In pratica il Tribunale ha accolto le domande presentate dai legali della LEDHA, riguardanti la sussistenza del requisito sanitario per l’accompagnamento, accertato con effetto retroattivo anche di diversi anni precedenti alla richiesta di restituzione, e dichiarando quest’ultima inammissibile. E così l’INPS ha dovuto prenderne atto ed erogare l’indennità, compresi gli arretrati anche di due o tre anni.

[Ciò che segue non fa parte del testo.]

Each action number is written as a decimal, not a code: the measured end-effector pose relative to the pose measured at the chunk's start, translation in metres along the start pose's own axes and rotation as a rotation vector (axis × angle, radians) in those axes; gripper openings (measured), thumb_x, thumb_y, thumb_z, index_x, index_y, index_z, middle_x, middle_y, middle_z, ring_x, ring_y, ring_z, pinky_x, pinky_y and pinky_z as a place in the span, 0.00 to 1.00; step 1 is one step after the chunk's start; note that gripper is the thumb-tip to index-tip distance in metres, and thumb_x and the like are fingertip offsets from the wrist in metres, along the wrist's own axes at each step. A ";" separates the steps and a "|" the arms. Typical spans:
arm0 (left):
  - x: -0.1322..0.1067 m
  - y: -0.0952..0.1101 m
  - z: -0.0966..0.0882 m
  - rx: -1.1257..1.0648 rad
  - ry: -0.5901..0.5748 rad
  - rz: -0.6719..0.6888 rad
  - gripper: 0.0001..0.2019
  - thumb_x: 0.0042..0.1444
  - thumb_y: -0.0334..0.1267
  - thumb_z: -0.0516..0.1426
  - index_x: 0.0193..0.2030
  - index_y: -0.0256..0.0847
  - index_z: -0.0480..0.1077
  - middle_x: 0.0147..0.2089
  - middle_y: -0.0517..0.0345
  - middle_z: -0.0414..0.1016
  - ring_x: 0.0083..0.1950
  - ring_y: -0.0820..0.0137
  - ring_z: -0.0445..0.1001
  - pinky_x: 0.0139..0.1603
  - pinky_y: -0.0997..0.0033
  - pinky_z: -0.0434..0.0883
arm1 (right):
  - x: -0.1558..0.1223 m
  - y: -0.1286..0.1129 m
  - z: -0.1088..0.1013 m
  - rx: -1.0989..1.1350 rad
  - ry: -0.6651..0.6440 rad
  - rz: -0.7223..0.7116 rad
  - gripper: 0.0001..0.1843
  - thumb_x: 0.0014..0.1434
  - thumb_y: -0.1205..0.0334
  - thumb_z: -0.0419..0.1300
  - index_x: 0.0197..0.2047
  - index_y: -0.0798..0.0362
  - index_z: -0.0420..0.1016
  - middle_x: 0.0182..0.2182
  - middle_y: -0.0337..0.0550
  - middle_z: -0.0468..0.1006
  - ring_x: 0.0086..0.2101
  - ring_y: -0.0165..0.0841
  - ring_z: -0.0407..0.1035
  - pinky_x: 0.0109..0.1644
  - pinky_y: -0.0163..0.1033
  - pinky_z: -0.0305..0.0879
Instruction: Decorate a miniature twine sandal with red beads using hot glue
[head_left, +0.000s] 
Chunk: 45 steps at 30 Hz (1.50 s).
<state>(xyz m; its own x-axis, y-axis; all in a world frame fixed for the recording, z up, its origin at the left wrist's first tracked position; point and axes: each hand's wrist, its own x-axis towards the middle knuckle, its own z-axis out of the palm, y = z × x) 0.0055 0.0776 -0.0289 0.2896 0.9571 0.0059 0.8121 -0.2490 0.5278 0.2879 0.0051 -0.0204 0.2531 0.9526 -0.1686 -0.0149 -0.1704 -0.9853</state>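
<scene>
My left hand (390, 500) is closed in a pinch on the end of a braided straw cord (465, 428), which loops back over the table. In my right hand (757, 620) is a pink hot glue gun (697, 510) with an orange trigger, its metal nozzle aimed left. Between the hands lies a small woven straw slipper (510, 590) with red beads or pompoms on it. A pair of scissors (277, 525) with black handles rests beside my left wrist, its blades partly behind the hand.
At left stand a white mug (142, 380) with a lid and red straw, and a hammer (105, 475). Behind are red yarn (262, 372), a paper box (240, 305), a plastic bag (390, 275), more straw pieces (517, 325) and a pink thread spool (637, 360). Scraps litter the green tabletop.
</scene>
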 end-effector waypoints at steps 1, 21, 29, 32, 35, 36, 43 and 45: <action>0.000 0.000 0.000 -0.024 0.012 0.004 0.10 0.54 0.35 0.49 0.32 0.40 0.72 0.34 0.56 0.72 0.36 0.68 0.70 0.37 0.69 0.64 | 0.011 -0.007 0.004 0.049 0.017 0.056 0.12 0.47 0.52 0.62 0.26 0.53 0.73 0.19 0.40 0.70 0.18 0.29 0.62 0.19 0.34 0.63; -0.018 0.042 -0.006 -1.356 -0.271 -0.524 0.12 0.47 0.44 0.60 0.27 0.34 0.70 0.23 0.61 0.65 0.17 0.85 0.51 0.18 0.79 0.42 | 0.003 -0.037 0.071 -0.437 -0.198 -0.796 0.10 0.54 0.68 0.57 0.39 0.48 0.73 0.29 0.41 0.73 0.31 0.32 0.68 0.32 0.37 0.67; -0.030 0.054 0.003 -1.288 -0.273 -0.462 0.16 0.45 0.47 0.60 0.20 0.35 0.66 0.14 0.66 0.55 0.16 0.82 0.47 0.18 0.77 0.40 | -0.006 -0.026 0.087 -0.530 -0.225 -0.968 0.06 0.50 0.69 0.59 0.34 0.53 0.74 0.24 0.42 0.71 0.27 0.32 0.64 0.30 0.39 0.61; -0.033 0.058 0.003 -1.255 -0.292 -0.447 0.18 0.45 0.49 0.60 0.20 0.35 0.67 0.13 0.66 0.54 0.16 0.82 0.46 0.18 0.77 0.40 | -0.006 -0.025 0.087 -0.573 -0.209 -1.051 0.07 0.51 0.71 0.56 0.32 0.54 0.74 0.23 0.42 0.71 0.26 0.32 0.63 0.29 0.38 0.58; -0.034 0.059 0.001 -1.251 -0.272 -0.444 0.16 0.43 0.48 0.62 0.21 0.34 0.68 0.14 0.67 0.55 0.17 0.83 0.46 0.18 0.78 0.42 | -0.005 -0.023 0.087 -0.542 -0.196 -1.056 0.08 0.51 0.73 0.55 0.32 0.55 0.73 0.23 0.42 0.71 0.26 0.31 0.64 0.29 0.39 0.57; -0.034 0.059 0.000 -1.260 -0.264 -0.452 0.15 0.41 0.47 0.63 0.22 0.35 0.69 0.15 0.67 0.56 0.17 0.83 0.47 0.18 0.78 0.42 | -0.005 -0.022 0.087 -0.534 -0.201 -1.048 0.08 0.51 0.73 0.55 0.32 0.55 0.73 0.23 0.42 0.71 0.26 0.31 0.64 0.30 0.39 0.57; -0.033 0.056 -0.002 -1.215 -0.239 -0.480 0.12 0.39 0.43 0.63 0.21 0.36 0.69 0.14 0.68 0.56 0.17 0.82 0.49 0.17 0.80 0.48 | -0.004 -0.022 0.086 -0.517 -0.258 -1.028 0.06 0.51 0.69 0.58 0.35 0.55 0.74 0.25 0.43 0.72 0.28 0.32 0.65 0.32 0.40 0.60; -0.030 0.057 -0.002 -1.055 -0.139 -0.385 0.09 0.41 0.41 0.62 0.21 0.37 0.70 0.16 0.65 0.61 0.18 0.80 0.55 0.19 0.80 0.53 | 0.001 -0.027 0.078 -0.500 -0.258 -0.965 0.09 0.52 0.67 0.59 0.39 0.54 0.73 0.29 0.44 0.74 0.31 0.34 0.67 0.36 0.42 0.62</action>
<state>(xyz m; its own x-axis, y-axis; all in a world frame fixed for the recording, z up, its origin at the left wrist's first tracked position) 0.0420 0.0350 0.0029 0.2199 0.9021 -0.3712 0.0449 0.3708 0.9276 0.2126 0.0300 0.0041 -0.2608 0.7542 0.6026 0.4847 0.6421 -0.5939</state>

«Le situazioni che il nostro Centro Antidiscriminazione si è trovato a gestire – ricordano dalla LEDHA – sono state realmente “kafkiane”. Tra le tante, la richiesta giunta a una persona con disabilità psichica al 100%, ma ben inserita nel mondo del lavoro, di restituire l’esorbitante cifra di 55.000 euro. Motivazione? Il fatto di svolgere attività lavorativa che, secondo l’INPS, rappresentava un motivo sufficiente a togliere l’indennità di accompagnamento. E ancora, siamo andati in tribunale varie volte, a fianco dell’avvocato Pattarini, per convincere il Giudice della necessità che la Consulenza Tecnica d’Ufficio (CTU) debba essere svolta da un medico specialista. Diversamente il rischio è di incorrere in valutazioni preconcette, oltreché discriminanti. In quei casi, per convincere i Giudici, è stato necessario approfondire le relazioni che si palesavano errate, affiancare gli assistiti e avere la capacità di aprirsi ad un tema troppo spesso visto come tabù».

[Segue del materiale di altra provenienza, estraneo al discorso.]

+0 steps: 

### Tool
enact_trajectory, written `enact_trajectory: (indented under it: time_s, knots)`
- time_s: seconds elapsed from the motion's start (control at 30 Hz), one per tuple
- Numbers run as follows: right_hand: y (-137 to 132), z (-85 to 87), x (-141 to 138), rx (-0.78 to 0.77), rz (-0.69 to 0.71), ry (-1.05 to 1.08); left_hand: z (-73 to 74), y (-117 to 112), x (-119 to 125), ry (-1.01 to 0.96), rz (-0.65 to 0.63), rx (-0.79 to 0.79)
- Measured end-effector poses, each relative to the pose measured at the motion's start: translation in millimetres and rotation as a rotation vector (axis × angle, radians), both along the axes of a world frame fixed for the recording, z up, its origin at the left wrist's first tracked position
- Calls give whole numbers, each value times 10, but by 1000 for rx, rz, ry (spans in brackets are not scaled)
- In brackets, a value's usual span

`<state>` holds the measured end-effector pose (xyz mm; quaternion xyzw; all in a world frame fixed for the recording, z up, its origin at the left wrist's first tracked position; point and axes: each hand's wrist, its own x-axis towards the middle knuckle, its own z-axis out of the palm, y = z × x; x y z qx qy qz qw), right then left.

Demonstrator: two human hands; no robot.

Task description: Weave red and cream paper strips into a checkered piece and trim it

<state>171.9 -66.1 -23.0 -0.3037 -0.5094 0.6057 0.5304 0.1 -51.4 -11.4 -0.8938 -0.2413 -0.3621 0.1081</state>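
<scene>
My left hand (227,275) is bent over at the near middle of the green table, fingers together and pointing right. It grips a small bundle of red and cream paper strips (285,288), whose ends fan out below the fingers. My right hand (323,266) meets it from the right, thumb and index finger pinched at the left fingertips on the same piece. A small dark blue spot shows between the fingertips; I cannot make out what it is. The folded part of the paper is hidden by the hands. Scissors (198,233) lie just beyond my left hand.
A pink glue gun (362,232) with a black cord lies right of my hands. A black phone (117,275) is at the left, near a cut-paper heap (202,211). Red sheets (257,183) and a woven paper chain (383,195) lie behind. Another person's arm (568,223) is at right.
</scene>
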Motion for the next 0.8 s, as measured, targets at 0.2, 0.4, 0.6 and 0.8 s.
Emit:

Come detto, dunque, sono già stati numerosi i pronunciamenti positivi ottenuti dalla LEDHA, ultimo dei quali quello con cui il 22 gennaio scorso il Tribunale di Milano ha emesso una Sentenza di condanna dell’INPS, stabilendo che il ricorrente non debba restituire i 35.142 euro richiesti dall’Istituto. Una nuova vittoria di una persona con disabilità, che fornisce lo spunto ad Alberto Fontana, presidente della LEDHA, per lanciare un appello: «Sia questa, sia le vittorie precedenti – dichiara – devono essere un richiamo a tutte le persone con disabilità che ricevono o riceveranno lettere spesso incomprensibili, da parte di quegli stessi Enti che dovrebbero invece tutelarle. Non fatevi scoraggiare, reclamate i vostri diritti e rivolgetevi al nostro Centro Antidiscriminazione. Saremo al vostro fianco!».

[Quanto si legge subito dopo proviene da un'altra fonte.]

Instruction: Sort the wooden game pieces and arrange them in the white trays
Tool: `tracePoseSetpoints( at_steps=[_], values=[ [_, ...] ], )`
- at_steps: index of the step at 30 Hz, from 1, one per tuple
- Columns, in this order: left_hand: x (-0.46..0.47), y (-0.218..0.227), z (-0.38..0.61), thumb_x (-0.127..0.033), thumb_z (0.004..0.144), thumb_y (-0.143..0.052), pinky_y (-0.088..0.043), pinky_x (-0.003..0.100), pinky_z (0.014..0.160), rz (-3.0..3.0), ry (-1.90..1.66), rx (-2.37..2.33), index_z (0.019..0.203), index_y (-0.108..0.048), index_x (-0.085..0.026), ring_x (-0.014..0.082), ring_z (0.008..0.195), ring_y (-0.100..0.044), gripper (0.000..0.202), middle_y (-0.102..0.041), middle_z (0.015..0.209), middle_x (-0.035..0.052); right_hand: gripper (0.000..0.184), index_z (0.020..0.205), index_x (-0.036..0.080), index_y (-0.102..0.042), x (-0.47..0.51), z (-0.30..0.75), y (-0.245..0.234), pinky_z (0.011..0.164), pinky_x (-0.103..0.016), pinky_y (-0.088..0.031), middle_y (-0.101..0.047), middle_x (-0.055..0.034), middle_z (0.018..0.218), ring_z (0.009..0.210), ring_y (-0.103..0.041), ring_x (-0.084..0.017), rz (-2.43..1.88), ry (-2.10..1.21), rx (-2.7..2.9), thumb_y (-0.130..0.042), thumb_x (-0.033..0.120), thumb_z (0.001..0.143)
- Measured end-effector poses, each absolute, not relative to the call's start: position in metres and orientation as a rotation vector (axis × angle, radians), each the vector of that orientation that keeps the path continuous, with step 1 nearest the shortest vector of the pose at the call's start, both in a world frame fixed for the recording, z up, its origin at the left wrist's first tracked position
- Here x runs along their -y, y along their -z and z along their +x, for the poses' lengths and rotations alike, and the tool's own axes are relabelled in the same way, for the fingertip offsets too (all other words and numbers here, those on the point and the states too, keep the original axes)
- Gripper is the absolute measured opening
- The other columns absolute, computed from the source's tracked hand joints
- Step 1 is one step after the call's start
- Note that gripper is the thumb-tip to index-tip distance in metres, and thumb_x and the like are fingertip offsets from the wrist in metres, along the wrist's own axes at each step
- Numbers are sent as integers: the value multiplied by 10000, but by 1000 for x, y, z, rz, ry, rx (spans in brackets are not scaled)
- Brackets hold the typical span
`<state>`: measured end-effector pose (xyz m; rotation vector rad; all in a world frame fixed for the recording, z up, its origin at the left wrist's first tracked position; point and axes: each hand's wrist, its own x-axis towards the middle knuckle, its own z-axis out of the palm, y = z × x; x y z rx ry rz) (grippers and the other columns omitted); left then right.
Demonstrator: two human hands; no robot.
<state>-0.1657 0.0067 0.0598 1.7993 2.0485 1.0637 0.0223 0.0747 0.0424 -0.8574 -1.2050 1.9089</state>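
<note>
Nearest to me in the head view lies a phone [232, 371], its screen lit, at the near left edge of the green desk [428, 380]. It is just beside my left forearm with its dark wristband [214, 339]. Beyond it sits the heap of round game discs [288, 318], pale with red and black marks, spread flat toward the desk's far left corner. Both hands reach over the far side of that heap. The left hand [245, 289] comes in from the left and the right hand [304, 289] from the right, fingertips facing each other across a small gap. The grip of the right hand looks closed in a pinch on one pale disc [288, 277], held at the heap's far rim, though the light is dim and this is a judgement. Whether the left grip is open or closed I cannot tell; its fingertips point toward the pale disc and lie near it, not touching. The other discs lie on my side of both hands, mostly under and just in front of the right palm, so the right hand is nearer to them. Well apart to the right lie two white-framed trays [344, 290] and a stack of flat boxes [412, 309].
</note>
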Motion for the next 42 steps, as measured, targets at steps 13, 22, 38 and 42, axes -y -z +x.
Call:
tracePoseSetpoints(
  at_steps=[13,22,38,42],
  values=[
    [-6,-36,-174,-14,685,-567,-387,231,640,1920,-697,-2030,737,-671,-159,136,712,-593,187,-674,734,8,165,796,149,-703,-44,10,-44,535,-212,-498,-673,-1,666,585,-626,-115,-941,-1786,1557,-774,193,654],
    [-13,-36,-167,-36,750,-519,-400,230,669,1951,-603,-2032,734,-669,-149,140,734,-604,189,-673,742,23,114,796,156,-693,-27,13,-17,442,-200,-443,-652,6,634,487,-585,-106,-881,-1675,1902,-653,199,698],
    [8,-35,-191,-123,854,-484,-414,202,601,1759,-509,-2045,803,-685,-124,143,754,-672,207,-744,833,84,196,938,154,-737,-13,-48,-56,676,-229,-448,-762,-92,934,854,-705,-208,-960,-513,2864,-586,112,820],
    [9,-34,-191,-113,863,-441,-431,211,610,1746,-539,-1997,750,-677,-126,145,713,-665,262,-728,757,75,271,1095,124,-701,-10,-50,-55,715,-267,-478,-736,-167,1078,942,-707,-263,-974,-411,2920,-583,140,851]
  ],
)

«La possibilità di presentare un ricorso contro un Ente Pubblico – conclude Fontana – può sicuramente far paura, anche per la lunghezza dell’iter, che può durare più di un anno. E tuttavia l’esito dei ricorsi finora sostenuti rappresenta una buona certezza rispetto alla possibilità di ottenere una vittoria, una tutela dei diritti e di evitare di dover restituire all’INPS cifre importanti e non dovute». (S.B.)